Complexity of Quantum Trajectories
Luca Lumia, Emanuele Tirrito, Mario Collura, Fabian H. L. Essler, Rosario Fazio
TL;DR
Open quantum systems are governed by Lindblad dynamics, and ensembles of quantum trajectories offer a route to probe dynamical complexity beyond steady states. The authors introduce an unsupervised, data-driven measure—the intrinsic dimension $I_d$ of quantum trajectories—to quantify the effective dimensionality of trajectory manifolds in Hilbert space. Across driven-dissipative quantum tops and XXZ spin chains, $I_d$ exhibits minima at integrable points or in regimes with BBGKY decoupling/fragmentation, indicating reduced trajectory complexity even when the ensemble dynamics remains chaotic. The results bridge quantum chaos diagnostics and trajectory-based complexity, providing a robust tool that is largely insensitive to the particular unraveling and applicable to finite-size, strongly dissipative systems. This approach offers a new lens on ergodicity breaking and constrained open-system dynamics with potential implications for quantum simulation and control.
Abstract
Open quantum systems can be described by unraveling Lindblad master equations into ensembles of quantum trajectories. Here we investigate how the complexity of such trajectories is affected by conservation laws and other dynamical constraints of the underlying Lindblad evolution. We characterize this complexity using a data-driven approach based on the intrinsic dimension, defined as the minimal number of variables required to encode the information contained in a data set.
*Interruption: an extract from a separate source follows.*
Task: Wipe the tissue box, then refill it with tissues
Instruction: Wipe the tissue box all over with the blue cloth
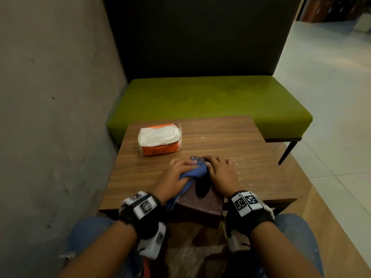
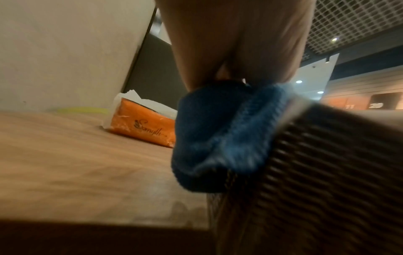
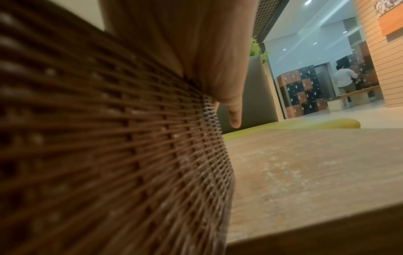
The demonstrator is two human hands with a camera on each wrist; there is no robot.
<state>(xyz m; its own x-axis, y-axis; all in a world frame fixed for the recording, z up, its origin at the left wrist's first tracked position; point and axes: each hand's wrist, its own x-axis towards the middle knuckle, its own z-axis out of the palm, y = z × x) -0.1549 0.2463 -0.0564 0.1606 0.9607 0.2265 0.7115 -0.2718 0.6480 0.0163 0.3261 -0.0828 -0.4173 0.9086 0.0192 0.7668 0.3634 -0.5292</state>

Applying this framework to several systems, including dissipative variants of the quantum top and of the XXZ chain, we find that the intrinsic dimension is sensitive to the structure of their dynamics. The Lindblad evolution in these systems is typically chaotic, but additional constraints arise at specific parameter values, where the dynamics becomes integrable, exhibits Hilbert-space fragmentation, or develops a closed BBGKY hierarchy, leading to pronounced minima in the intrinsic dimension. Our approach results in an unsupervised probe of the complexity of dissipative quantum systems that is sensitive to chaos and ergodicity breaking phenomena beyond the initial transient regime.